Exercise goal
Each entry below should be returned exactly as is, with the pictures removed.
** Opening Extracted entries block **
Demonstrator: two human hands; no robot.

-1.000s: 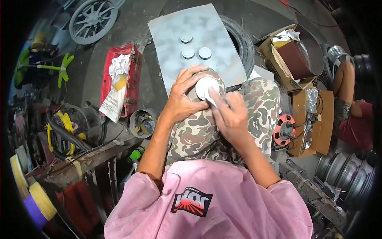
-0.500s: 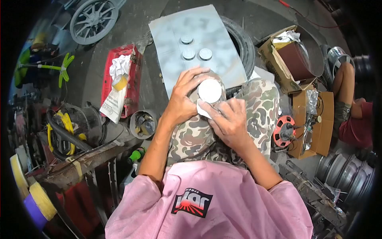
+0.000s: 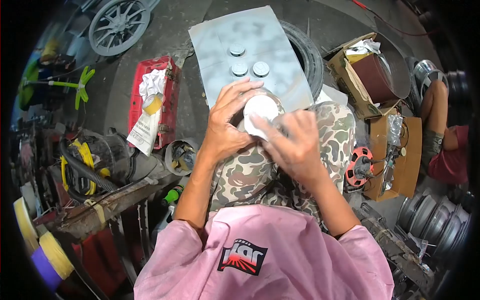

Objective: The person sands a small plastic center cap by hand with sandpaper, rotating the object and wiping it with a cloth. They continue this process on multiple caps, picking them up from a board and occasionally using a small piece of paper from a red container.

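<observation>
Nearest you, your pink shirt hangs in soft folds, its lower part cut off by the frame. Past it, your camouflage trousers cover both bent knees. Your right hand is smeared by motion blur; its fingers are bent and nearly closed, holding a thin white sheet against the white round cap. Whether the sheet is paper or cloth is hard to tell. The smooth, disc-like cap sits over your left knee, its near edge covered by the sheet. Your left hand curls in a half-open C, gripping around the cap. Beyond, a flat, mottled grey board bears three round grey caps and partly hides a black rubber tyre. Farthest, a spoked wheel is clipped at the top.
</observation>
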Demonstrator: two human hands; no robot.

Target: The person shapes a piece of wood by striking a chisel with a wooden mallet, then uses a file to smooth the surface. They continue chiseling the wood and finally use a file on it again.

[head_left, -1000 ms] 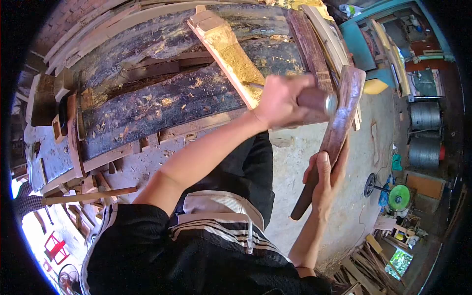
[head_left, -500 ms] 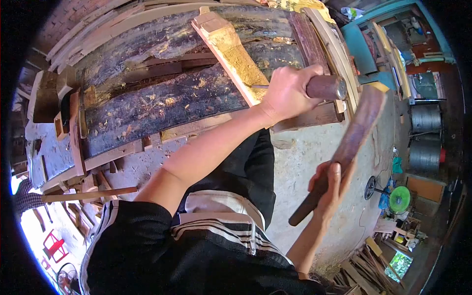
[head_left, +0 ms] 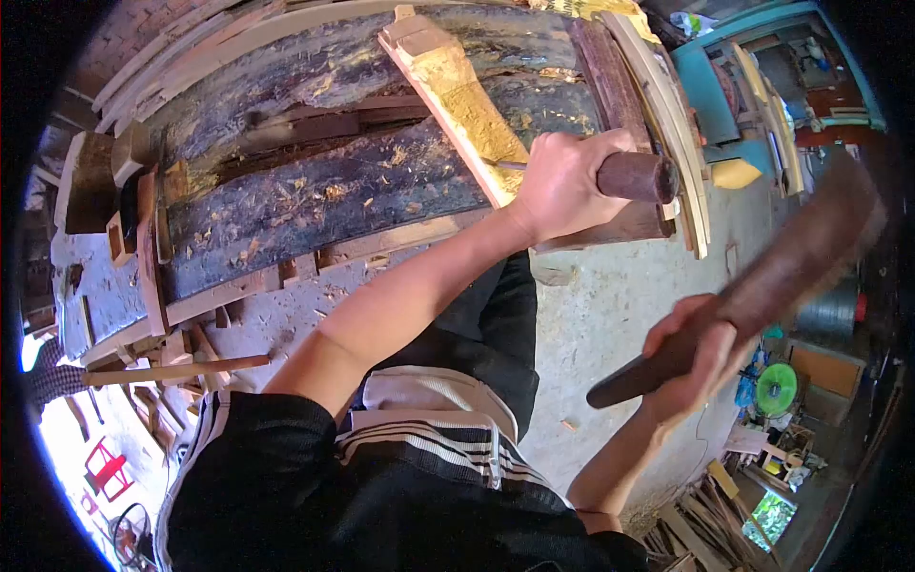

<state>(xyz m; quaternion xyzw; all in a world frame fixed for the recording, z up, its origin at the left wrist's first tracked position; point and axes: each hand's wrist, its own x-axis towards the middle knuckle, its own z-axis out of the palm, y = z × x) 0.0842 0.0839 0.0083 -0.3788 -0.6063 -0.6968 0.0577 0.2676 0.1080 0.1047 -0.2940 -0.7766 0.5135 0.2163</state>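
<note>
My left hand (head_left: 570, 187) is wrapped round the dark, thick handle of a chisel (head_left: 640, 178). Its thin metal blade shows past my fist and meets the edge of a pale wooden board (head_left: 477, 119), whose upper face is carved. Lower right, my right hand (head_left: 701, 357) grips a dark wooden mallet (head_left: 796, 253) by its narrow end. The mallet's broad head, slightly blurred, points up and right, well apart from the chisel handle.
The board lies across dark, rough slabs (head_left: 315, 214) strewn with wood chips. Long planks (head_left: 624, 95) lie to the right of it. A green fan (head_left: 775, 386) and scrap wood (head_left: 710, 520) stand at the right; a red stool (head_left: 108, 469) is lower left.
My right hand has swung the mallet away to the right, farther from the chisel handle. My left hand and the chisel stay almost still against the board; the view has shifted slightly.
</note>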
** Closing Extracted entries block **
Response box
Demonstrator: two human hands; no robot.

-1.000s: 
-0.500s: 
+0.000s: 

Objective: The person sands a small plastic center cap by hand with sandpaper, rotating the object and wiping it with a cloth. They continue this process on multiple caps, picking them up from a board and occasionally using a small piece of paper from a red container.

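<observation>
Nearest you, your pink shirt hangs in soft folds, its lower part cut off by the frame. Past it, your camouflage trousers cover both bent knees. Your right hand is smeared by motion blur; its fingers are bent and nearly closed, holding a thin white sheet against the white round cap. Whether the sheet is paper or cloth is hard to tell. The smooth, disc-like cap sits over your left knee, its near edge covered by the sheet. Your left hand curls in a half-open C, gripping around the cap. Beyond, a flat, mottled grey board bears three round grey caps and partly hides a black rubber tyre. Farthest, a spoked wheel is clipped at the top.
</observation>
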Demonstrator: two human hands; no robot.

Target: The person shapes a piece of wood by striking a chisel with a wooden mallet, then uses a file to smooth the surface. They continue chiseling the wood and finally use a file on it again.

[head_left, -1000 ms] 
[head_left, -500 ms] 
[head_left, +0 ms] 

<state>(xyz m; quaternion xyzw; all in a world frame fixed for the recording, z up, its origin at the left wrist's first tracked position; point and axes: each hand's wrist, its own x-axis towards the middle knuckle, its own z-axis out of the palm, y = z × x) 0.0842 0.0839 0.0083 -0.3788 -0.6063 -0.6968 0.0577 0.2676 0.1080 0.1047 -0.2940 -0.7766 0.5135 0.2163</state>
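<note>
My left hand (head_left: 570, 187) is wrapped round the dark, thick handle of a chisel (head_left: 640, 178). Its thin metal blade shows past my fist and meets the edge of a pale wooden board (head_left: 477, 119), whose upper face is carved. Lower right, my right hand (head_left: 701, 357) grips a dark wooden mallet (head_left: 796, 253) by its narrow end. The mallet's broad head, slightly blurred, points up and right, well apart from the chisel handle.
The board lies across dark, rough slabs (head_left: 315, 214) strewn with wood chips. Long planks (head_left: 624, 95) lie to the right of it. A green fan (head_left: 775, 386) and scrap wood (head_left: 710, 520) stand at the right; a red stool (head_left: 108, 469) is lower left.
My right hand has swung the mallet away to the right, farther from the chisel handle. My left hand and the chisel stay almost still against the board; the view has shifted slightly.
</note>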

Nothing more will be written for this answer.